Côté direction du Club, Giovanni Bulzomi confirme cette satisfaction générale, tout en la nuançant avec une certaine prudence, révélatrice d’un projet encore jeune. Interrogé sur le déroulement opérationnel de la quinzaine, il souligne un travail de préparation minutieux, appuyé sur l’expertise du Groupe Partouche et sur le renforcement des équipes pour garantir fluidité et qualité de service tout au long des 14 jours.
Sur les retours clients, le constat est unanimement positif : la clientèle a exprimé sa pleine satisfaction, sans point de friction significatif relevé par la direction. Le festival a par ailleurs permis d’élargir la base de clientèle du Club, au-delà des joueurs du réseau Partouche et de ceux fidélisés depuis l’ouverture.
Le DG du Partouche Pasino Club met en avant la présence de joueurs de 67 nationalités différentes, avec, sur les tournois les plus prestigieux, une participation étrangère pouvant atteindre 30 %. Un chiffre qu’il explique par la notoriété du festival au sein du circuit mondial WSOP, les vainqueurs de bagues du festival parisien se voyant offrir une entrée gratuite pour le prestigieux festival des Bahamas, doté d’un minimum garanti d’un million de dollars pour le vainqueur.
Sur le bilan des trois premiers mois d’exploitation, qui placent déjà le Club en tête du classement parisien, Giovanni Bulzomi évoque une nouvelle offre de jeu qui a suscité une forte adhésion, y compris auprès de personnes n’ayant jamais osé franchir les portes d’un club de jeux auparavant. Sa plus grande satisfaction reste toutefois interne : voir l’ensemble des collaborateurs s’être approprié le projet avec enthousiasme et fierté.
Reste que le dirigeant ne s’autorise aucun triomphalisme.

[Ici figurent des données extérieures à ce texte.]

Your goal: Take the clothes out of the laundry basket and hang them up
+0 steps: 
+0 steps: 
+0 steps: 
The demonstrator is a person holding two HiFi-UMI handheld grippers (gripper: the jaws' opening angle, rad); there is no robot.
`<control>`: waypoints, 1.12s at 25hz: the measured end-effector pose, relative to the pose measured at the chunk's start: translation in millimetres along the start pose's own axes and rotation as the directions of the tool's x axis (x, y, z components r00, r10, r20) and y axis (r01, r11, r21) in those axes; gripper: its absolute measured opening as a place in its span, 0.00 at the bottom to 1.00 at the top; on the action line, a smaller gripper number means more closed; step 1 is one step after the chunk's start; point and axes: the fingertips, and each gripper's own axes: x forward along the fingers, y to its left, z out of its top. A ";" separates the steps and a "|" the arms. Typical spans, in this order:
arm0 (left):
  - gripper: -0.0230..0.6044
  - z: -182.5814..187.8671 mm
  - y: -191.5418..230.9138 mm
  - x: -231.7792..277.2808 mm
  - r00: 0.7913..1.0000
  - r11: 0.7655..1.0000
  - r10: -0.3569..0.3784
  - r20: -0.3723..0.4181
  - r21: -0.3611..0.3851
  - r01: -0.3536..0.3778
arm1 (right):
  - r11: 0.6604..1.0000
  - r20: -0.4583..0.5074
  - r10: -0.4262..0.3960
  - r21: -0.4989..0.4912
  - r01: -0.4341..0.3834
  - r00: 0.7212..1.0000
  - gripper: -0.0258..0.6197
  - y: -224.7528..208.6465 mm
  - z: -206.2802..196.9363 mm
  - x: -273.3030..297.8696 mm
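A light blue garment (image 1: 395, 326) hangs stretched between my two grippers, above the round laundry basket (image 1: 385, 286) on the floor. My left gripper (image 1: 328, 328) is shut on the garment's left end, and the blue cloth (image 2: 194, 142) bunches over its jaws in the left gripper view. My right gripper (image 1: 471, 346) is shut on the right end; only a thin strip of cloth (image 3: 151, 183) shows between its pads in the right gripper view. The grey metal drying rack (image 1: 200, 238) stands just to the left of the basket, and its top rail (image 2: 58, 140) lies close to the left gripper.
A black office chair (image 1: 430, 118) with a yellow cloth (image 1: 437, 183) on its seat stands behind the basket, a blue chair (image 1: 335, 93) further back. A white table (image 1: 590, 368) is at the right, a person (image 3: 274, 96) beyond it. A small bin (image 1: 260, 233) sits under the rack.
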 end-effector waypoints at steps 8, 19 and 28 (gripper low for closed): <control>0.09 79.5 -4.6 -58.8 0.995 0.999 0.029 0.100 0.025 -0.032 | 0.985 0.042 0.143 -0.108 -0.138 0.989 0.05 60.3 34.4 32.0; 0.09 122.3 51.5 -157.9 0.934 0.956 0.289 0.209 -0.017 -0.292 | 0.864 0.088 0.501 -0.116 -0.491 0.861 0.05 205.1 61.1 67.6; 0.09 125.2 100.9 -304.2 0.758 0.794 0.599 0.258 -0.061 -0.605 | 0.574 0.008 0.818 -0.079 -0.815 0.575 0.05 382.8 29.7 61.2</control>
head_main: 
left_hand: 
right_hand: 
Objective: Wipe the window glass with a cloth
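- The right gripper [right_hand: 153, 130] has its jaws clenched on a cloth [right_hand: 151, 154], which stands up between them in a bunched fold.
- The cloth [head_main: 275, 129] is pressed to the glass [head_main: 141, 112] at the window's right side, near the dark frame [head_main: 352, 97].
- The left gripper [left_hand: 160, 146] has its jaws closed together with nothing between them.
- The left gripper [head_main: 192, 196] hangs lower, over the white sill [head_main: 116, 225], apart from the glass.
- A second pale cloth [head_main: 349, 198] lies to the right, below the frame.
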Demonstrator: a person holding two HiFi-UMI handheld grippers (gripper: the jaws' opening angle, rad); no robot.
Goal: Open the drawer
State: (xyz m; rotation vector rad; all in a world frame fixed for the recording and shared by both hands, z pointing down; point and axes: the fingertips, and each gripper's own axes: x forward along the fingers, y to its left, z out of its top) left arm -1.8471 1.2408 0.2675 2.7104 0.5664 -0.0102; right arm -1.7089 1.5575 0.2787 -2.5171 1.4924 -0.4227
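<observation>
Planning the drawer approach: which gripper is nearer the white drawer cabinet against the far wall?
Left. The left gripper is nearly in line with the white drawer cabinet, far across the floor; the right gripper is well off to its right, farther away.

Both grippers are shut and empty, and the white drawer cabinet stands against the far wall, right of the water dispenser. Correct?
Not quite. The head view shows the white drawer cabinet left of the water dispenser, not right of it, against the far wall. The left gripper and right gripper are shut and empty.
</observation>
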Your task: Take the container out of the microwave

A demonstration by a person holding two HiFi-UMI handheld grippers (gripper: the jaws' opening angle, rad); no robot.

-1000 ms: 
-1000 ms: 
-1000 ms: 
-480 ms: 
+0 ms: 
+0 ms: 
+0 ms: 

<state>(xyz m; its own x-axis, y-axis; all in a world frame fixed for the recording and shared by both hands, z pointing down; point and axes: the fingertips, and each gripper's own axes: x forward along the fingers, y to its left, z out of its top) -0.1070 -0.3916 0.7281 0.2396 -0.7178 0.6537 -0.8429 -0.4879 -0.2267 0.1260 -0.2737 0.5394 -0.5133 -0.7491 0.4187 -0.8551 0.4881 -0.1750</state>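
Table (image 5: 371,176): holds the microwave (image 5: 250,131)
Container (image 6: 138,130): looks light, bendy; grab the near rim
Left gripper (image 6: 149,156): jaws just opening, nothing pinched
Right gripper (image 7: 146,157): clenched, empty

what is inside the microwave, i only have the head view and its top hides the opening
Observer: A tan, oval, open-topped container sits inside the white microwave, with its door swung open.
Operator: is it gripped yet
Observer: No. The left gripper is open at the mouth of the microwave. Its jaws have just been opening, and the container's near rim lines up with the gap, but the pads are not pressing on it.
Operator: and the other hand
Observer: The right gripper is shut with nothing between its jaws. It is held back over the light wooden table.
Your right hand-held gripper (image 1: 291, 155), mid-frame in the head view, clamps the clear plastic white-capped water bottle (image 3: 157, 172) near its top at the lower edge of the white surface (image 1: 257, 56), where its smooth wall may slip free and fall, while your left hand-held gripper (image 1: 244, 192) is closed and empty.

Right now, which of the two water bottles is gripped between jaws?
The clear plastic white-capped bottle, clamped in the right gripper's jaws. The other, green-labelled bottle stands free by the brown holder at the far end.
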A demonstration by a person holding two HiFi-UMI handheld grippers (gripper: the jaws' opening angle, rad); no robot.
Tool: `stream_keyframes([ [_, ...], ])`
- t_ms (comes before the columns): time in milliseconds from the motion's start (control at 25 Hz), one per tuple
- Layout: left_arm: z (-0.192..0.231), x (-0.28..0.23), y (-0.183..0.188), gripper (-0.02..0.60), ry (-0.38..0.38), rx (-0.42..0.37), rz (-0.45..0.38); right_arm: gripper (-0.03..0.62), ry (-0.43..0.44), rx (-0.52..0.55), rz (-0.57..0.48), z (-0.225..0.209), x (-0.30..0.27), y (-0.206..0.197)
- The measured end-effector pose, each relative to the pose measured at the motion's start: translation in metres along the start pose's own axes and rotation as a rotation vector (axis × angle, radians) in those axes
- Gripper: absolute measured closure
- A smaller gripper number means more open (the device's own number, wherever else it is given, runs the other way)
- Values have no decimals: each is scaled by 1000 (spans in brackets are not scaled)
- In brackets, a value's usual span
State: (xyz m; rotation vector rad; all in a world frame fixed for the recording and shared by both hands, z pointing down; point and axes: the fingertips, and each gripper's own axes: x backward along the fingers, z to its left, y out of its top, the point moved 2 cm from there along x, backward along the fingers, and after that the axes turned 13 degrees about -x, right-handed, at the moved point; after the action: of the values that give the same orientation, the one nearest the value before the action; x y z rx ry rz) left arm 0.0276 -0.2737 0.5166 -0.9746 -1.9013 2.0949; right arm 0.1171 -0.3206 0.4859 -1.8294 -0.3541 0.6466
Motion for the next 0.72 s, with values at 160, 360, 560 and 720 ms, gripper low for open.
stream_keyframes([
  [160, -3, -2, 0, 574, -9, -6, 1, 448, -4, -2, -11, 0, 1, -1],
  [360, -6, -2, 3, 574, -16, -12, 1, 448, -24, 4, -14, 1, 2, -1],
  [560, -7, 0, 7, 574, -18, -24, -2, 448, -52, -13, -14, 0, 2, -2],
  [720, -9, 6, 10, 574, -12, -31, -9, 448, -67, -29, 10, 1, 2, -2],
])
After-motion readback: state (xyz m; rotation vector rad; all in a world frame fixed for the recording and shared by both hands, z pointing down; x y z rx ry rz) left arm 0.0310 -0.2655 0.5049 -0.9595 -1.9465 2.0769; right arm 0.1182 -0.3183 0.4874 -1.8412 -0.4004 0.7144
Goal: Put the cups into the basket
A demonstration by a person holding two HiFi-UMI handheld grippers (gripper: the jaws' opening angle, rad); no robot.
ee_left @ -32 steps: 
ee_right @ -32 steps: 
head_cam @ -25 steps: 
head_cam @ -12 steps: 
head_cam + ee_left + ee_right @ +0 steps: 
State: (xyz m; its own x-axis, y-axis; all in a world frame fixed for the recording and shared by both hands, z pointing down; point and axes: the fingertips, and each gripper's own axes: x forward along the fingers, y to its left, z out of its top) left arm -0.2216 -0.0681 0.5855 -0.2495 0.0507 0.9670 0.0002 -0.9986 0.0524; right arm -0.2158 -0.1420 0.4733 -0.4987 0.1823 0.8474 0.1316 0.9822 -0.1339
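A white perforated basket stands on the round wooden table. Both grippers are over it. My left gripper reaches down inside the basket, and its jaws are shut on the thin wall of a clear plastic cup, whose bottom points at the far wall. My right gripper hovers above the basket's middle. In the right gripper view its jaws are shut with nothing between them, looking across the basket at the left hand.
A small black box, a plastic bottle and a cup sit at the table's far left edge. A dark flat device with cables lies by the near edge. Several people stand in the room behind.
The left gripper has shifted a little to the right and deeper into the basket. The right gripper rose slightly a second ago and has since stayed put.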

Il rappelle que « le travail vient de commencer » et identifie plusieurs marges de progression pour les mois à venir, à commencer par l’ouverture annoncée d’un nouvel espace de jeux au quatrième étage. L’introduction de tables de roulette dans les Clubs de jeux, actuellement en discussion, ouvrirait selon lui de nouvelles perspectives commerciales pour l’établissement.

Le vrai défi : sortir de l’entre-soi national
Si le bilan opérationnel et commercial de cette édition ne fait guère débat, il invite néanmoins à une lecture plus nuancée sur la dimension véritablement internationale de l’événement. Les 67 nationalités représentées constituent, sur le papier, un indicateur flatteur pour un festival organisé dans un Club ouvert depuis à peine quatre mois. Mais la diversité des nationalités présentes ne dit pas tout de la profondeur des contingents étrangers.
Une participation internationale plafonnant autour de 30 % sur les tournois les plus prestigieux, avec une base large restant composée des joueurs du réseau Partouche et de la clientèle fidélisée localement, dessine encore un festival largement porté par le marché domestique.
Ce constat n’enlève rien à la réussite de cette édition, mais il pointe l’enjeu réel des prochaines étapes pour le Groupe Partouche et pour Texapoker : transformer le WSOP C Paris et, plus largement, l’offre poker du Partouche Pasino Club, en un véritable point d’attraction pour les joueurs étrangers, capable de rivaliser avec les autres étapes du circuit européen ou avec des destinations poker plus installées.
La reconnaissance du festival au sein du circuit mondial, symbolisée par l’invitation offerte aux vainqueurs de bagues pour les Bahamas, constitue un levier réel. Mais elle ne suffira pas, à elle seule, à faire venir massivement des contingents étrangers plus nombreux si l’écosystème parisien du jeu, dans son ensemble, ne se positionne pas plus clairement comme une destination poker internationale à part entière.
C’est là que se situe, sans doute, le prochain chapitre à écrire pour le Partouche Pasino Club : consolider sa domination sur le marché parisien, déjà acquise après seulement quatre mois d’exploitation, tout en construisant, événement après événement, la réputation internationale qui permettra de faire de Paris une étape incontournable du calendrier poker mondial, et non plus seulement un rendez-vous de rentrée réussi pour les joueurs français.